Подбегая к лифту, я заметил, что в кабинке он стоит не один — рядом, видимо, жена и за спиной — дочь лет девяти, с тупыми глазами.
Он нажал на кнопку, и лифт поехал куда-то вверх.
Дурными прыжками я пролетел этаж и, припав лицом к дверям лифта, заорал:
— Откуда вы беретесь такие, черви?!
Мимо, я видел в щель лифта, тянулся трос;
Я пробежал еще два этажа, надеясь догнать. Вылетел к лифту и снова не успел: лифт поехал куда-то выше, хотя только что внятно послышалось, как он с лязгом встал.
— Как же ты живешь, гнилье позорное? — заорал я в двери лифта.
Так я, крича на каждом этаже и срывая глотку, добежал до девятого, сел там на лестницу и заплакал, только без слез: сухо подвывая своей тоске. Лифт уехал вниз.
Спустился я минут через семь, с сигаретой в зубах. Сестра укладывала ребенка в коляску.
— Ты куда делся-то? — спросила.
Я ничего не ответил. Еще раз нажал на кнопку лифта.
Мы вывезли коляску на улицу и пошли.
Разглядывая малыша, я заметил что-то на его красной, веселой шапке.
Наклонился и увидел, что это прилип смачный, жуткий, розовый плевок, расползшийся на подушечке.
Этот человек не поленился остановить лифт на втором этаже и плюнуть в коляску.
Я вытер рукой.
Допив бутылку водки, мы занялись привычным делом: стали собирать мелочь и мятые, малого достоинства купюры в своих карманах. Выкладывали все на ступени.
Это было одно из наших личных, почти ежедневно повторяющихся чудес — отчего-то мы, казавшиеся сами себе совершенно безденежными, каждый раз, выпотрошив себя до копейки, набирали ровно на бутылку. И даже еще рублей несколько оставалось на самые дешевые сухарики.

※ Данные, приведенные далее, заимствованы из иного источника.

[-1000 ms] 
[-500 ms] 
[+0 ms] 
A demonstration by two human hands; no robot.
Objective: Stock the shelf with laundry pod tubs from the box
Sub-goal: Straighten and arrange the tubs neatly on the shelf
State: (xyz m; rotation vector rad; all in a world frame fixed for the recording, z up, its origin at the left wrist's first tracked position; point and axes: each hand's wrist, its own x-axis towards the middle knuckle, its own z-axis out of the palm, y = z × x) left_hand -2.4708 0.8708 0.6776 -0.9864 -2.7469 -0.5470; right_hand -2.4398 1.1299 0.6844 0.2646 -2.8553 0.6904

У нас была своя норма, и, как правило, не выполнив ее, мы не расставались. Норма составляла три бутылки на человека. Втроем мы должны были выпить к полночи или чуть позже девять бутылок. И только потом начинали разбредаться по домам, не имея уже слов для прощания и сил на дружеские объятия.

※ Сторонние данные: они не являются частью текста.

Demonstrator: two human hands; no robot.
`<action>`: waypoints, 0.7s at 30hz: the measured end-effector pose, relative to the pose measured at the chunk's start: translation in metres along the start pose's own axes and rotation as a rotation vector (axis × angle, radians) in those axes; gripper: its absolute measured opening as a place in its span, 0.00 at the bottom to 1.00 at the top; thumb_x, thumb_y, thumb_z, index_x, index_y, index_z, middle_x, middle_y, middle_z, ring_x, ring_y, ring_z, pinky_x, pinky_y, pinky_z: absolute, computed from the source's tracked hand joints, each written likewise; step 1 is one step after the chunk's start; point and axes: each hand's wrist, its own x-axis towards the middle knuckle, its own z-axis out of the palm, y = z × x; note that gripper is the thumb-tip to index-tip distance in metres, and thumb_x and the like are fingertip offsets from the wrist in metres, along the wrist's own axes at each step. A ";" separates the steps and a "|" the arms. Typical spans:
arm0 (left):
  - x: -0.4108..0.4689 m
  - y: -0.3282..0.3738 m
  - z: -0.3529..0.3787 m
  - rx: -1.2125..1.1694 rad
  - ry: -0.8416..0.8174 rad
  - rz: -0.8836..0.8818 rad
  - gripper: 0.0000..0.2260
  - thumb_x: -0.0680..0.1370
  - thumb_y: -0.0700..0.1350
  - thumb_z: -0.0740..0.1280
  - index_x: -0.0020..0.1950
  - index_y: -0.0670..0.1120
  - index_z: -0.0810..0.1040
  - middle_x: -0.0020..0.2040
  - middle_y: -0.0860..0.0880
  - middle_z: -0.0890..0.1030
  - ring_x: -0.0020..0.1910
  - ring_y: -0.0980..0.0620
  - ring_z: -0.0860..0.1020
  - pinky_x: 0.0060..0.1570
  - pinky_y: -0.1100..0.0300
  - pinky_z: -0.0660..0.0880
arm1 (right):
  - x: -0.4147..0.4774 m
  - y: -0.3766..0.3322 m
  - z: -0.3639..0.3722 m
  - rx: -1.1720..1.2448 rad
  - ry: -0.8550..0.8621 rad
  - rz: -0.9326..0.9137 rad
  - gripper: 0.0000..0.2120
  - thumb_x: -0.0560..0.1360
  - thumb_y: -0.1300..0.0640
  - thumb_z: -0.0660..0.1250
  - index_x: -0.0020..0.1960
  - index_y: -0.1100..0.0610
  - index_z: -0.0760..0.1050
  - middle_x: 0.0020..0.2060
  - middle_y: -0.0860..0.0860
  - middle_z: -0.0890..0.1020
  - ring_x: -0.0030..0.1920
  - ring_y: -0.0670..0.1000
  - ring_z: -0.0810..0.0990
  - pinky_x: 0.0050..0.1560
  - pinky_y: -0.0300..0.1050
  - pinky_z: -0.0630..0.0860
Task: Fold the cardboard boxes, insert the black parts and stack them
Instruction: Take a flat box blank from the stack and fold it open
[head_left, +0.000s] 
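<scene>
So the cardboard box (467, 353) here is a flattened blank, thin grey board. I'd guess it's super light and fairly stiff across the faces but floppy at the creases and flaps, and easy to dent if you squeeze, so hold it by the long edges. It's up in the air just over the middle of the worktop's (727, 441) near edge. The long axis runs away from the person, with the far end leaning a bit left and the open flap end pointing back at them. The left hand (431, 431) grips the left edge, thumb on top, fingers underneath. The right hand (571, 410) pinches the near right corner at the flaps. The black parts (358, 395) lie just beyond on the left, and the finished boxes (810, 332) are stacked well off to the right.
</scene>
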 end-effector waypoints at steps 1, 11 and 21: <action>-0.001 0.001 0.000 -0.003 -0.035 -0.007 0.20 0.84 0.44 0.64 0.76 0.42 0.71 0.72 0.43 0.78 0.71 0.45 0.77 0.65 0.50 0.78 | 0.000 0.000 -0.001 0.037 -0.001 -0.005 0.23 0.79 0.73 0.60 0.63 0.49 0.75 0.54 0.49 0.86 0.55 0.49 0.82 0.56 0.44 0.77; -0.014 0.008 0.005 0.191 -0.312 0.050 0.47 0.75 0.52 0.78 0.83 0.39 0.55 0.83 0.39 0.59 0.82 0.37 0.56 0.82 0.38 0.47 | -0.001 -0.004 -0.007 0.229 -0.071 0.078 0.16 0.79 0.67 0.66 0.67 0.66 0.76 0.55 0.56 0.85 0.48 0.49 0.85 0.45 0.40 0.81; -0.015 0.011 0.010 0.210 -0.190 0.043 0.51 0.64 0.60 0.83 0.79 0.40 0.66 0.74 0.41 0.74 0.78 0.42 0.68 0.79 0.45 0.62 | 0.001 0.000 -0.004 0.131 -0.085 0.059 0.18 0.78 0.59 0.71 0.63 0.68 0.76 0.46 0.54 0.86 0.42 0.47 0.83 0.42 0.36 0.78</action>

Сегодня мы — все еще достаточно трезвые и куда более веселые, чем час назад, — выпили... мы собрались с силами и пересчитали... да, выпили только шесть бутылок.
Две — пока рыли могилу. Три на поминках. И еще одну в подъезде.
Вот набрали на седьмую и пошли искать ее.
Обнаружили магазин и приобрели там все, что желалось. Водка исчезла в безразмерной Вовиной куртке, сухарики я положил себе в карман, перебирая пальцами их шероховатость.
— Я не хочу больше пить на улице, — сурово закапризничал я.
— А кто хочет? — ответил Вова. — Что ты можешь предложить?
Предложить мне было нечего, и мы какое-то время шли молча, постепенно теряя тепло, накопившееся в подъезде, где хотя бы не было ветра.
— Слушайте, у меня где-то здесь одноклассница жила, — вдруг оживился Вова.
— Ты когда в школе-то учился, чудило? — спросил я.
Вова ничего не сказал в ответ, разглядывая дома. Они стояли в леденеющей полутьме, повернувшись друг к другу серыми боками, совершенно одинаковые.